O Mulato, though it was the work of a youth in his early twenties, has been acknowledged as a solid, well-constructed example of Brazilian realism. There is a note of humor, as well as a lesson in criticism, in the author's anecdote (told in his foreword to the fourth edition) about the provincial editor who advised the youthful author to give up writing and hire himself out on a farm. This was all the notice he received from his native province, Maranhao. Yet Azevedo grew to be one of the few Brazilian authors who supported himself by his pen.
When Brazilian letters are better known in this nation, among Azevedo's work we should be quick to appreciate such a pithy book as the Livro de uma Sogra,--the Book of a Mother-in-Law.
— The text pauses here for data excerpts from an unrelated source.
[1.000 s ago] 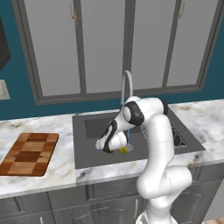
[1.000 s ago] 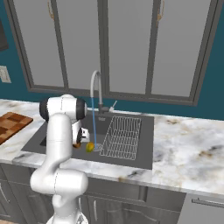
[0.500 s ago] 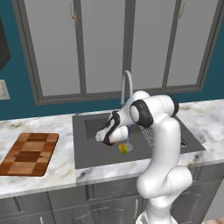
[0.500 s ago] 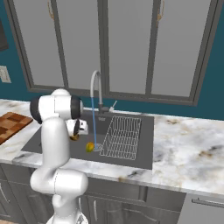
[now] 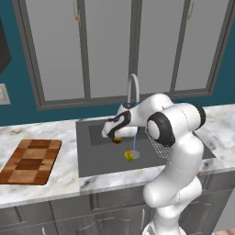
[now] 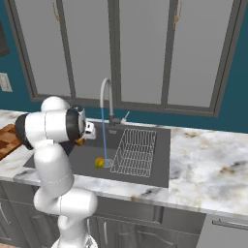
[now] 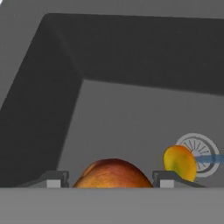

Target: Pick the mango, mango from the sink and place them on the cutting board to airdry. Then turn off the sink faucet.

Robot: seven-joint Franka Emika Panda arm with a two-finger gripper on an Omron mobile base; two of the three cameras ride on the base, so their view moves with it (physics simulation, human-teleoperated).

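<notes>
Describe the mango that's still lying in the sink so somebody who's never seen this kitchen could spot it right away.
Look at the dark grey sink set in the marble counter, below the silver gooseneck faucet. On its floor, beside the round drain where the blue water stream lands, lies a small yellow-green mango. The other mango is orange-brown and sits up between the tool's fingers.

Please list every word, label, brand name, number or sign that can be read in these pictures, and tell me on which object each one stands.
There is no readable text in any view.
Cutting board: a checkered wood pattern, no lettering.
Sink faucet: plain silver, no brand mark.
Orange-brown mango between the pincer tips: no sticker.
Yellow-green mango in the sink: no sticker.
Cabinet doors: plain panels.
</notes>
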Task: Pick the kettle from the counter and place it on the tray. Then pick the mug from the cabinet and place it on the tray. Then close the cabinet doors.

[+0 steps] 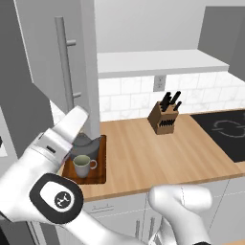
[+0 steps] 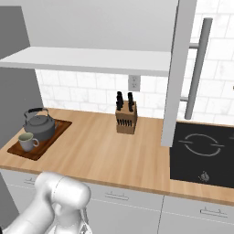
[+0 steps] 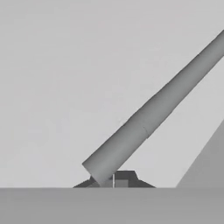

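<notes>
**Kettle and mug on the tray; doors left to close**

On the left end of the light wooden butcher-block worktop [image 2: 105, 146] lies the dark brown rectangular wooden tray [image 2: 51, 138], carrying the squat dark grey kettle [image 2: 40, 125] on its far half and the small grey-green mug [image 2: 28, 141] just in front of it. Both placing steps look finished, so the step in hand is judged to be closing the two flat light grey cabinet doors. The left door [image 1: 48, 52] stands swung out, and so does the right door [image 2: 183, 68], each with a long vertical metal bar handle.

At the left door, the hand [image 3: 113, 180] is clenched with nothing between its fingertips, right at the lower end of the grey bar handle [image 3: 153, 113]; whether it touches cannot be told.

The next move likely calls for pressing that panel towards the cabinet front, then dealing with the right door.
</notes>
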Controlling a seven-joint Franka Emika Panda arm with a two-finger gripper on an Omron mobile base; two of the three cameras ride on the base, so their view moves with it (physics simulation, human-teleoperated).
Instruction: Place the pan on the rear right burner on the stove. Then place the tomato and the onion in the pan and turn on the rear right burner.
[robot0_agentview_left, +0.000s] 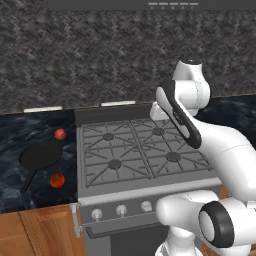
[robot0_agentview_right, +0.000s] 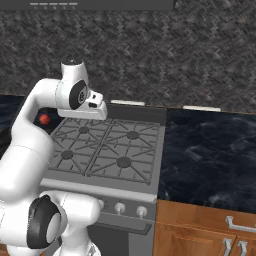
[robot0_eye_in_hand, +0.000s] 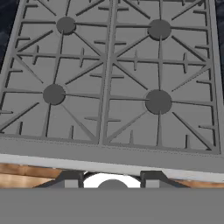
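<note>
The black pan (robot0_agentview_left: 41, 155) lies on the dark counter left of the stove (robot0_agentview_left: 140, 150), its handle pointing toward the front. The pinkish onion (robot0_agentview_left: 60, 134) (robot0_agentview_right: 44, 119) rests behind the pan. The orange-red tomato (robot0_agentview_left: 57, 180), with its dark stem spot, sits in front of the pan. Nothing stands on the rear right burner (robot0_agentview_left: 158, 131) (robot0_agentview_right: 132, 135). My gripper (robot0_eye_in_hand: 111, 178) (robot0_agentview_right: 93, 113) hangs open and holds nothing, high over the stove's grates (robot0_eye_in_hand: 109, 87) and far from the pan.
Round silver knobs (robot0_agentview_left: 121, 210) (robot0_agentview_right: 120, 207) line the stove's front above a bar handle. Dark counter (robot0_agentview_right: 210, 150) runs on both sides over wooden cabinets. A patterned stone wall closes the back. My own forearm (robot0_agentview_left: 182, 122) crosses above the stove's right side.
</note>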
And when the literature of these United States is at last (if ever, indeed!) released from the childish, hypocritical, Puritanic inhibitions forced upon it by quasi official societies, we may even relish, from among Azevedo's long shelf of novels, such a sensuous product as Corti?o.
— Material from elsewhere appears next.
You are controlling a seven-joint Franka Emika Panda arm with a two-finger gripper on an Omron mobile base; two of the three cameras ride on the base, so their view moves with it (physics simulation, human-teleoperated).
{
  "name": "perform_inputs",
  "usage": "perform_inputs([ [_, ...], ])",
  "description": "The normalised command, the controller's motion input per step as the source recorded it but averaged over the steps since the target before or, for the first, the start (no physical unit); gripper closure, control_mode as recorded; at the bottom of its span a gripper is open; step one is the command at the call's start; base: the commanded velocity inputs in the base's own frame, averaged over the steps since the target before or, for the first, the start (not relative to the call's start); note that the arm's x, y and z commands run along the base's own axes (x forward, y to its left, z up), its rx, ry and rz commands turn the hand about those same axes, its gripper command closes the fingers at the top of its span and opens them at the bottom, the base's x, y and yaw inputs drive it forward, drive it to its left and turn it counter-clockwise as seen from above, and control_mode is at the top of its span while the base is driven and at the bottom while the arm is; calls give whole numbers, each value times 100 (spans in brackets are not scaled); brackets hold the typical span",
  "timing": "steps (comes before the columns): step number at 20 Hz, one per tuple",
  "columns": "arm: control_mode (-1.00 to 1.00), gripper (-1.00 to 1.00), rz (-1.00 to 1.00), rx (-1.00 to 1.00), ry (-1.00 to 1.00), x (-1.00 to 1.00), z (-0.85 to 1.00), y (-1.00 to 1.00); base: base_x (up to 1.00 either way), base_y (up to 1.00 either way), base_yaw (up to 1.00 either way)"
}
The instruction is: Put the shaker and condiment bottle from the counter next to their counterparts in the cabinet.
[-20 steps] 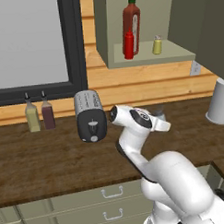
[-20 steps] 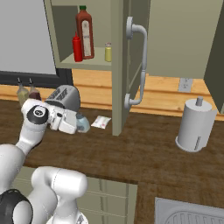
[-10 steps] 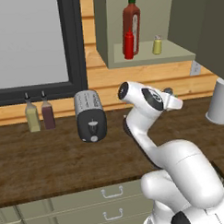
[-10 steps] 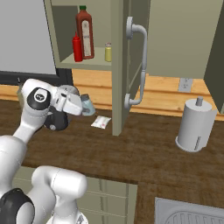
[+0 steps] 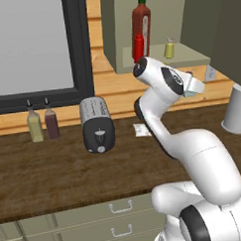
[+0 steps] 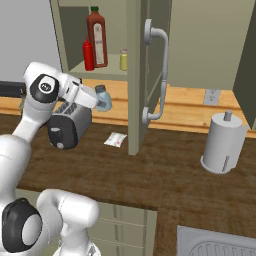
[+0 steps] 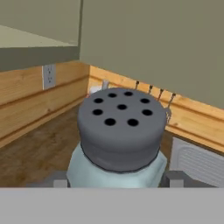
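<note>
The end effector (image 6: 100,98) pinches the shaker (image 6: 103,97) between its fingers and carries it in the air above the counter (image 6: 165,170), below and just in front of the cabinet (image 6: 70,40) shelf. The yellow shaker (image 6: 123,59) it should join stands up and slightly right of it, right of the tall dark-red bottle (image 6: 96,36) and the condiment bottle (image 6: 88,55). The held shaker is small, pale blue-grey and translucent, its grey cap (image 7: 120,127) pierced with holes and pointing away from the hand.
</note>
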Motion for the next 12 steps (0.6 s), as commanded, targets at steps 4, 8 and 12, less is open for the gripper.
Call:
perform_inputs([
  [4,-100,100,0,12,-7,13,44,0,0,0,0],
  [8,-100,100,0,6,-1,7,3,-28,0,0,0],
  [12,-100,100,-1,4,0,0,-1,-12,0,0,0],
])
I have singled out, rather arbitrarily it must be admitted, a few of the characteristic works that preceded the appearance of Gra?a Aranha's Canaan, the novel that was lifted into prominence by Guglielmo Ferrero's fulsome praise of it as the "great American novel."[2] For South America, no less than North, is hunting that literary will o' the wisp. Both Maria and Innocencia have been mentioned for that honor.
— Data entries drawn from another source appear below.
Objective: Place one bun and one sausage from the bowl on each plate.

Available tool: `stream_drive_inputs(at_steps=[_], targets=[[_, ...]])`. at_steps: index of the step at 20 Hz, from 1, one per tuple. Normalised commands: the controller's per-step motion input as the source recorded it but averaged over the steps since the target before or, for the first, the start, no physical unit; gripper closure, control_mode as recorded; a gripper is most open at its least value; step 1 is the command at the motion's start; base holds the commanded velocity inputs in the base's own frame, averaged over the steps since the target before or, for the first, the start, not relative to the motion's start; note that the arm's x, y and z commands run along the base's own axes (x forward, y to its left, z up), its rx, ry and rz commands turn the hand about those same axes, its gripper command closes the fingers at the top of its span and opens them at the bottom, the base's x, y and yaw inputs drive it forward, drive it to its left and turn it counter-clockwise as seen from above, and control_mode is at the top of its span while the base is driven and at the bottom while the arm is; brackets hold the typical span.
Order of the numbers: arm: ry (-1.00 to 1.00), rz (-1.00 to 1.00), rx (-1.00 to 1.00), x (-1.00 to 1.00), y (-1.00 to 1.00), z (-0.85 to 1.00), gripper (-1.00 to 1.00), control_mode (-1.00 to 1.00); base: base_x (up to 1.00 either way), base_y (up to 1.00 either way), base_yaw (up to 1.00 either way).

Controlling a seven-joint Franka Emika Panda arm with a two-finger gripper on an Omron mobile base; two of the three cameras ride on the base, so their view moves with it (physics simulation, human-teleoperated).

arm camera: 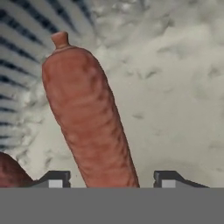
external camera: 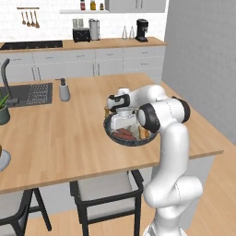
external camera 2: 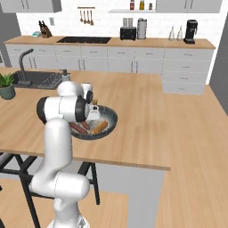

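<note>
arm hiding part of bowl [external camera: 115,137] (buns indistinct), sausage [arm camera: 87,122] end cropped

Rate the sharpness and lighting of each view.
Hand view: sausage large and crisp against the speckled bowl, evenly lit. Left base view: soft, low detail, bowl partly hidden behind the arm. Right base view: equally soft, flat light, no glare.

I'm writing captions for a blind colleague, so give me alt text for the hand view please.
A reddish-brown sausage lies lengthwise between the hand's two dark fingertips, close up, on the speckled grey inside of the bowl. The end of a second sausage peeks in at the lower left, and the bowl's ribbed wall rises at the upper left.
</note>
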Motion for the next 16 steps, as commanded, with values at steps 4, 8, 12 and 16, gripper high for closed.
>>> stream_drive_inputs(at_steps=[4, 8, 12, 16], targets=[[0.0, 0.0, 0.0, 0.0, 0.0, 0.0, 1.0, -1.0, 0.0, 0.0, 0.0], [0.0, 0.0, 0.0, 0.0, 0.0, 0.0, 1.0, -1.0, 0.0, 0.0, 0.0], [-0.09, -0.11, 0.0, -0.39, -0.14, 0.81, 1.0, -1.0, 0.0, 0.0, 0.0], [-0.13, -0.22, 0.0, -0.7, -0.07, 1.0, 1.0, -1.0, 0.0, 0.0, 0.0]])
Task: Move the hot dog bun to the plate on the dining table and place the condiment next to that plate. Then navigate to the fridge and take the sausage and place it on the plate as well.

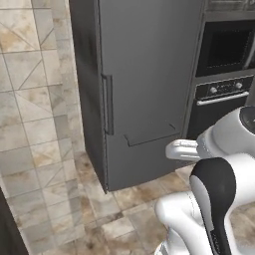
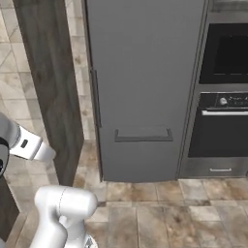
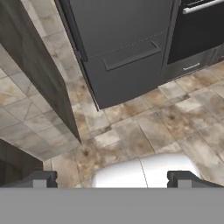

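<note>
Presently, the fridge [image 2: 145, 87] is recorded closed at the centre of the right base view, its vertical handle [image 2: 95, 99] at its left edge and a drawer pull [image 2: 143, 134] lower down. In the hand view, the end effector [image 3: 112, 179] is noted with fingers [image 3: 41, 178] set well apart, nothing held. The fridge lies ahead, toward the upper frame. The sausage is judged to be inside, hidden behind the door. An oven [image 2: 225, 116] is noted at right.
</note>
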Controlling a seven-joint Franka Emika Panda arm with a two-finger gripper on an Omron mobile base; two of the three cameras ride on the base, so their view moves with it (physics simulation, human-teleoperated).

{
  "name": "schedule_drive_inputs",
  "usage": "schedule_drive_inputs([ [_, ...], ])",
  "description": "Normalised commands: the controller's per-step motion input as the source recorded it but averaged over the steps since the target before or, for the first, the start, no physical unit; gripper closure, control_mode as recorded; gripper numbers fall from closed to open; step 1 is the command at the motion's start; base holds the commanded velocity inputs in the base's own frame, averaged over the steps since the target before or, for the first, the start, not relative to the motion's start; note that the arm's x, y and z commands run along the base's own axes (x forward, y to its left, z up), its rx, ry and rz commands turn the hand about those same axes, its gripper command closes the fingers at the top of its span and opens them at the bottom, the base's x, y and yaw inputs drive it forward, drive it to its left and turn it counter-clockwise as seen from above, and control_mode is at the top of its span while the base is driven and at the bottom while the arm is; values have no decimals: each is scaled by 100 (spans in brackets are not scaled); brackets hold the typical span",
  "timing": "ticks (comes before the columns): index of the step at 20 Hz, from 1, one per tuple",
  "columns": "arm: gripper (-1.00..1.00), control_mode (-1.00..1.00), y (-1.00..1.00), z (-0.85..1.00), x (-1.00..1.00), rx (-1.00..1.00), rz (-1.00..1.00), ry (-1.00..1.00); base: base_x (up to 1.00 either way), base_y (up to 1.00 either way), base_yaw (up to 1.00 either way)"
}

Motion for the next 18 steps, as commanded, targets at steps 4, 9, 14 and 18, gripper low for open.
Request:
schedule_drive_inputs([
  [4,-100,100,0,0,0,0,0,0,62,0,0],
  [9,-100,100,0,0,0,0,0,0,49,21,-16],
  [14,-100,100,0,0,0,0,0,0,41,26,-22],
  [18,-100,100,0,0,0,0,0,0,37,25,-19],
])
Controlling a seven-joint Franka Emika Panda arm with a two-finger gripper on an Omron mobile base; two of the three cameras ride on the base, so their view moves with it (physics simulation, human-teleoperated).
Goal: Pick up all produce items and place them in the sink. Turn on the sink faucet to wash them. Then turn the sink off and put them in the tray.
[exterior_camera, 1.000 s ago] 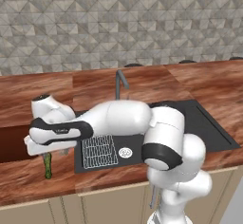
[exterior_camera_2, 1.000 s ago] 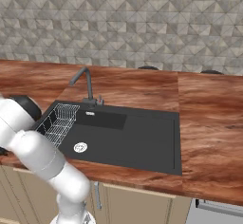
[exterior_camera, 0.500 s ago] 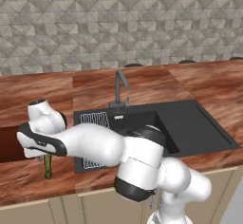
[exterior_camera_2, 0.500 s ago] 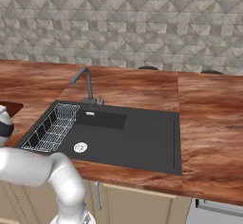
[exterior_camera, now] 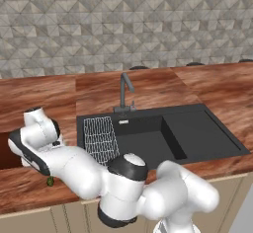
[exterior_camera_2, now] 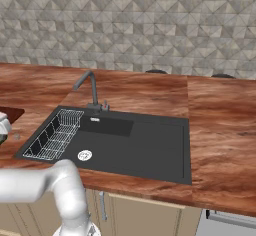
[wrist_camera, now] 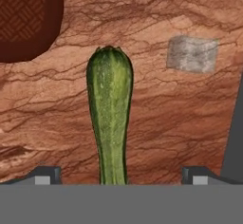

[2] Issued, in English (1920) by the publishers of this book.
There is a distinct basis for comparison between Innocencia and the more famous Spanish American tale from Colombia; between these and Canaan, however, there is little similarity, if one overlook the poetic atmosphere that glamours all three. Aranha's masterpiece is of far broader conception than the other two; it adds to their lyricism an epic sweep inherent in the subject and very soon felt in the treatment. It is, in fact, a difficult novel to classify, impregnated as it is with a noble idealism, yet just as undoubtedly streaked with a powerful realism. This should, however, connote no inept mingling of genres; the style seems to be called for by the very nature of the vast theme--that moment at which the native and the immigrant strain begin to merge in the land of the future--the promised land that the protagonists are destined never to enter, even as Moses himself, upon Mount Nebo in the land of Moab, beheld Canaan and died in the throes of the great vision.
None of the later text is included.